His rhetoric against corruption and what he described as the collusion of the government with Ghana’s former colonial masters, won him the sympathy and support of the masses, many of whom saw him as a freedom fighter and revolutionary figure, who they believed could transform the country for the better.
In 1997 I started the ninth grade. During this time in Ghana, students in the ninth grade had to take a standardized exam known as the Basic Education Certificate Examination or B.E.C.E. in short. The exam, which covered twelve subjects, was a mandatory requirement for admission to High School. About a year before taking the exam, all students were required to select three high schools in order of preference as part of the registration.
We also had to select three areas of academic focus from a list of subjects, including General Science, Business, General Arts, Visual Arts, Home Economics, and Agriculture. Depending on how well a student did on the B.E.C.E., they would be admitted to one of the three high schools they selected to take courses from one of the three areas of focus they chose.
Although I was generally a good student, I was terrified of taking standardized tests. For some still unknown reason, I would blank out or forget the things I knew during standardized tests. I was also plagued by an inability to focus for long periods of time, which made studying for exams the more challenging.

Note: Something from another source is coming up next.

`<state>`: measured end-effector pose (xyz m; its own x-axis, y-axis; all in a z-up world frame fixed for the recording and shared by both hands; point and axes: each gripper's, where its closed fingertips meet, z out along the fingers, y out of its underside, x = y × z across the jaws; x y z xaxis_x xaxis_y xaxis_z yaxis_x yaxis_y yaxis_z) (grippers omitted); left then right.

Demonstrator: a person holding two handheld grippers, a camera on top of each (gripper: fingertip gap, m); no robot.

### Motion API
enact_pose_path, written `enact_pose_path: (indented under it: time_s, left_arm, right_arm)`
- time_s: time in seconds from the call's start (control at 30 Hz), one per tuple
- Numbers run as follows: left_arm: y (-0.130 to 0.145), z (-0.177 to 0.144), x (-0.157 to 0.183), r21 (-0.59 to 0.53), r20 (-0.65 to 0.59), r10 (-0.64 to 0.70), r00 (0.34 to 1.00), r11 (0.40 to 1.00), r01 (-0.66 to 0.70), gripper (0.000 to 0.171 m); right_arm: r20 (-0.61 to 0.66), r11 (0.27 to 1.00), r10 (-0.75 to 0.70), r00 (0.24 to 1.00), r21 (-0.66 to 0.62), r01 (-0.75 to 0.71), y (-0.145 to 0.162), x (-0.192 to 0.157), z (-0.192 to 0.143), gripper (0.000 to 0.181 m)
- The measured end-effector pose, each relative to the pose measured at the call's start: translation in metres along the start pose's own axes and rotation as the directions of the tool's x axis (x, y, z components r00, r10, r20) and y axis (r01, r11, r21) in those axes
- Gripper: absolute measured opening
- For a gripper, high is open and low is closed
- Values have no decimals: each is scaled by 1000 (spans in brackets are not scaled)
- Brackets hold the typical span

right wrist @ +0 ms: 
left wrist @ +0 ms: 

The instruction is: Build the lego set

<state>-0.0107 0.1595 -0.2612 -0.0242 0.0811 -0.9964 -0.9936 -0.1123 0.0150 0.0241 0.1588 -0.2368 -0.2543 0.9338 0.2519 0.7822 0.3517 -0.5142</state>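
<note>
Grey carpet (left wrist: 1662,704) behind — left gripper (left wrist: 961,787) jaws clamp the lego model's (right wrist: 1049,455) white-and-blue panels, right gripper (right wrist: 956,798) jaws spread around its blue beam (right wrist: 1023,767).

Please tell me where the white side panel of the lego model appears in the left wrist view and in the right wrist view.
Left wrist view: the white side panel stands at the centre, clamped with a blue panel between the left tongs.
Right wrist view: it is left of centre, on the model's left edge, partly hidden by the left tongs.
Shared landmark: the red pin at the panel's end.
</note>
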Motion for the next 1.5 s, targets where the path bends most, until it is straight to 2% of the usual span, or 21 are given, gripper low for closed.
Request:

My desire to come to America began long before I boarded the plane that brought me to Los Angeles in 2003. In fact, it started as a literal dream. As a young boy of about 6 years of age, I began to feel drawn to America after my father returned from his three-month business trip to California in 1989.
All I knew about America before this, were the stories and pictures my mother had shared about her stint as a foreign exchange student in New York in the late 1970s. I remembered her stories about living on a farm in a small town called Sherman. She spoke about her culture shock especially as she was introduced to food she could only describe as crazy.
We learned about foods like the sloppy Joe, shepherd’s pie, and many others, and we gagged any time she reminded us that Americans added milk, and sometimes, sugar to some of their soups. We thought that was gross. It was incomprehensible to us that meat could be slathered with sweet and sugary sauces. For us sugar was something only used in breakfast cereals and porridge or in pastries and candy, not in soups or on meat.